ABOUT THIS TASK — Starting with the first line, output the data exactly, through to the last line.

COLLECTED MATERIAL —
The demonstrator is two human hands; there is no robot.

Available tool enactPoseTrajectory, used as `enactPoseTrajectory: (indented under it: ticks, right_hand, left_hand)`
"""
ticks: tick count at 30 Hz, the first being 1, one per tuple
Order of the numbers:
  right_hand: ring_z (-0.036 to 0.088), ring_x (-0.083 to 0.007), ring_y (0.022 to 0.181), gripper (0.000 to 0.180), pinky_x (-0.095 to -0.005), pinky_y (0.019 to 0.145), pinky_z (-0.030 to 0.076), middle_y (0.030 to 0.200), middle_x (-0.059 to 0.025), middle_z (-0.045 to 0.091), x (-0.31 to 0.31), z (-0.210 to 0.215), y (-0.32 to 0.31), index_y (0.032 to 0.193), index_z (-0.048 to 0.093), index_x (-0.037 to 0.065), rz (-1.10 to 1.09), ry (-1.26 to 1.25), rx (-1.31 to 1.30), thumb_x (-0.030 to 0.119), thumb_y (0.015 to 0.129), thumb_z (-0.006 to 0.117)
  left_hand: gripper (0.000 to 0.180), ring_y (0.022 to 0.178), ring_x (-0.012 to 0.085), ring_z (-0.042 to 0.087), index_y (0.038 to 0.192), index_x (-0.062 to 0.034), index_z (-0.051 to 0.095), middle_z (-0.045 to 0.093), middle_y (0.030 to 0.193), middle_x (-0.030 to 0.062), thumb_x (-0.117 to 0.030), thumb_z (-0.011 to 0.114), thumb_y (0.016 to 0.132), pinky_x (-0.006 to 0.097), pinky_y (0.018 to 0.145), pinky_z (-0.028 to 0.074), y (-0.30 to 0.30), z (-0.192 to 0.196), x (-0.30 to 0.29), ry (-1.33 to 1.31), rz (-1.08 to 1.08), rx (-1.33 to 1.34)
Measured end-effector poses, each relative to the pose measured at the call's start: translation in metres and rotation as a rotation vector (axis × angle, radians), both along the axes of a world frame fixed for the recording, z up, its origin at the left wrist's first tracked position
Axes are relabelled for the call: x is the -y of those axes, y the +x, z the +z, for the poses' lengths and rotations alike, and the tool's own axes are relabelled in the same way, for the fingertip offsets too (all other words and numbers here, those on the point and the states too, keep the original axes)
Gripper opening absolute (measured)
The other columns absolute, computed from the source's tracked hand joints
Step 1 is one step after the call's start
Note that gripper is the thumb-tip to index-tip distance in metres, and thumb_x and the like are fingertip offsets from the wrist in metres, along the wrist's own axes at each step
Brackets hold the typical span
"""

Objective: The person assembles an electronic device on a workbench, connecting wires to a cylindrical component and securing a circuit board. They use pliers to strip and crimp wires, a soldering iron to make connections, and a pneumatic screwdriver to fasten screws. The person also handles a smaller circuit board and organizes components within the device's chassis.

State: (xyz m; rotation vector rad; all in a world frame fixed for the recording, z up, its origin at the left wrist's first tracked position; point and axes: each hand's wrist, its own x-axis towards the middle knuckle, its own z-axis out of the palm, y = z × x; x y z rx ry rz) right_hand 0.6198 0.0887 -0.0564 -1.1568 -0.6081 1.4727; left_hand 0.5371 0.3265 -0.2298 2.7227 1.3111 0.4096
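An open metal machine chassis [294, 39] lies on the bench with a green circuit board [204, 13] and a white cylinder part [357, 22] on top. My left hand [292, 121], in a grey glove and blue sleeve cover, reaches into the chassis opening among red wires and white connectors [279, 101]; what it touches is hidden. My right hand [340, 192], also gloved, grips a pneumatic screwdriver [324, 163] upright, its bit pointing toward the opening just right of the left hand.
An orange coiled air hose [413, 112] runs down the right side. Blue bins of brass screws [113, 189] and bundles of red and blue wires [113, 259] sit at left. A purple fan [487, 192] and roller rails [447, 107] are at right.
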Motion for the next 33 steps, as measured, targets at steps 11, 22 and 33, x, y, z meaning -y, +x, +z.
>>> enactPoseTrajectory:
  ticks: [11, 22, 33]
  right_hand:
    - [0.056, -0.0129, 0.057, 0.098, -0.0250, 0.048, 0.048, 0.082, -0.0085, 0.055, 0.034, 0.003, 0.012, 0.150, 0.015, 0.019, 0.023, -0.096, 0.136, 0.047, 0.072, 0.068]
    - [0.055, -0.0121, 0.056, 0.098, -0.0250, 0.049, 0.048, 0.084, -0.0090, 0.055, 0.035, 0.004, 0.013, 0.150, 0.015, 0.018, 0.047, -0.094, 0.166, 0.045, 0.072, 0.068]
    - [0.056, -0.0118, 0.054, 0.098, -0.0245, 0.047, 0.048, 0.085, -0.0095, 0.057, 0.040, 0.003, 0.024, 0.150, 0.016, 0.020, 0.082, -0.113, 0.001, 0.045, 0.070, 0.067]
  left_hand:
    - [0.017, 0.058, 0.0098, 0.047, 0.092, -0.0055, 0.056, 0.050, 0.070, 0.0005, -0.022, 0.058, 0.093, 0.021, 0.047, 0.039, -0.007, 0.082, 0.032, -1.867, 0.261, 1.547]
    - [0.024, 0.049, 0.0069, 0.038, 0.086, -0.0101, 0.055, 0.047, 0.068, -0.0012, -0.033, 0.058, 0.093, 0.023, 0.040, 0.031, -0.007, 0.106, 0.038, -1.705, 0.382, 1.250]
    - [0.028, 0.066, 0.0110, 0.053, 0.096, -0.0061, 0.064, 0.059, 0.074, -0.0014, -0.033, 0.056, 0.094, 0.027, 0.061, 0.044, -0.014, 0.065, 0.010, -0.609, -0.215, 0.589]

EXPECTED ANSWER —
The demonstrator is two human hands; there is no robot.

Available tool enactPoseTrajectory, used as `enactPoseTrajectory: (indented under it: ticks, right_hand, left_hand)`
"""
ticks: tick count at 30 Hz, the first being 1, one per tuple
Order of the numbers:
  right_hand: ring_z (-0.036 to 0.088), ring_x (-0.083 to 0.007), ring_y (0.022 to 0.181), gripper (0.000 to 0.180), pinky_x (-0.095 to -0.005), pinky_y (0.019 to 0.145), pinky_z (-0.030 to 0.076), middle_y (0.030 to 0.200), middle_x (-0.059 to 0.025), middle_z (-0.045 to 0.091), x (-0.31 to 0.31), z (-0.210 to 0.215), y (-0.32 to 0.31), index_y (0.032 to 0.193), index_z (-0.048 to 0.093), index_x (-0.037 to 0.065), rz (-1.10 to 1.09), ry (-1.26 to 1.25), rx (-1.31 to 1.30), thumb_x (-0.030 to 0.119), thumb_y (0.015 to 0.129), thumb_z (-0.006 to 0.117)
  left_hand: gripper (0.000 to 0.180), ring_y (0.022 to 0.178), ring_x (-0.012 to 0.085), ring_z (-0.042 to 0.087), index_y (0.038 to 0.192), index_x (-0.062 to 0.034), index_z (-0.051 to 0.095), middle_z (-0.045 to 0.093), middle_y (0.030 to 0.193), middle_x (-0.030 to 0.062), thumb_x (-0.117 to 0.030), thumb_z (-0.011 to 0.114), thumb_y (0.016 to 0.132), pinky_x (-0.006 to 0.097), pinky_y (0.018 to 0.145), pinky_z (-0.028 to 0.074), y (-0.30 to 0.30), z (-0.192 to 0.196), x (-0.30 to 0.29), ry (-1.33 to 1.31), rz (-1.08 to 1.08), rx (-1.33 to 1.34)
Measured end-effector poses, each relative to the pose measured at the call's start: translation in metres and rotation as a rotation vector (axis × angle, radians), both along the axes of a world frame fixed for the recording, z up, its origin at the left wrist's first tracked position
Axes are relabelled for the call: x is the -y of those axes, y the +x, z the +z, for the poses' lengths and rotations alike, and the tool's own axes are relabelled in the same way, for the fingertip offsets too (all other words and numbers here, those on the point and the states too, keep the original axes)
Gripper opening absolute (measured)
The other columns absolute, computed from the source's tracked hand joints
Step 1 is one step after the call's start
Note that gripper is the thumb-tip to index-tip distance in metres, and thumb_x and the like are fingertip offsets from the wrist in metres, along the wrist's own axes at each step
Brackets hold the typical span
"""

Objective: The person assembles an electronic device on a workbench, connecting wires to a cylindrical component and securing a circuit board. They use pliers to strip and crimp wires, a soldering iron to make connections, and a pneumatic screwdriver to fasten screws. The person also handles a smaller circuit board and organizes components within the device's chassis.

State: (xyz m; rotation vector rad; all in a world frame fixed for the recording, z up, its origin at the left wrist's first tracked position; point and axes: each hand's wrist, its own x-axis towards the middle knuckle, its own z-axis out of the palm, y = z × x; x y z rx ry rz) right_hand 0.6198 0.0887 -0.0564 -1.1568 -0.6081 1.4727; left_hand 0.5371 0.3265 -0.2298 2.7227 1.3111 0.4096
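An open metal machine chassis [294, 39] lies on the bench with a green circuit board [204, 13] and a white cylinder part [357, 22] on top. My left hand [292, 121], in a grey glove and blue sleeve cover, reaches into the chassis opening among red wires and white connectors [279, 101]; what it touches is hidden. My right hand [340, 192], also gloved, grips a pneumatic screwdriver [324, 163] upright, its bit pointing toward the opening just right of the left hand.
An orange coiled air hose [413, 112] runs down the right side. Blue bins of brass screws [113, 189] and bundles of red and blue wires [113, 259] sit at left. A purple fan [487, 192] and roller rails [447, 107] are at right.
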Motion for the next 33 steps, as measured, targets at steps 11, 22 and 33, x, y, z meaning -y, +x, +z.
>>> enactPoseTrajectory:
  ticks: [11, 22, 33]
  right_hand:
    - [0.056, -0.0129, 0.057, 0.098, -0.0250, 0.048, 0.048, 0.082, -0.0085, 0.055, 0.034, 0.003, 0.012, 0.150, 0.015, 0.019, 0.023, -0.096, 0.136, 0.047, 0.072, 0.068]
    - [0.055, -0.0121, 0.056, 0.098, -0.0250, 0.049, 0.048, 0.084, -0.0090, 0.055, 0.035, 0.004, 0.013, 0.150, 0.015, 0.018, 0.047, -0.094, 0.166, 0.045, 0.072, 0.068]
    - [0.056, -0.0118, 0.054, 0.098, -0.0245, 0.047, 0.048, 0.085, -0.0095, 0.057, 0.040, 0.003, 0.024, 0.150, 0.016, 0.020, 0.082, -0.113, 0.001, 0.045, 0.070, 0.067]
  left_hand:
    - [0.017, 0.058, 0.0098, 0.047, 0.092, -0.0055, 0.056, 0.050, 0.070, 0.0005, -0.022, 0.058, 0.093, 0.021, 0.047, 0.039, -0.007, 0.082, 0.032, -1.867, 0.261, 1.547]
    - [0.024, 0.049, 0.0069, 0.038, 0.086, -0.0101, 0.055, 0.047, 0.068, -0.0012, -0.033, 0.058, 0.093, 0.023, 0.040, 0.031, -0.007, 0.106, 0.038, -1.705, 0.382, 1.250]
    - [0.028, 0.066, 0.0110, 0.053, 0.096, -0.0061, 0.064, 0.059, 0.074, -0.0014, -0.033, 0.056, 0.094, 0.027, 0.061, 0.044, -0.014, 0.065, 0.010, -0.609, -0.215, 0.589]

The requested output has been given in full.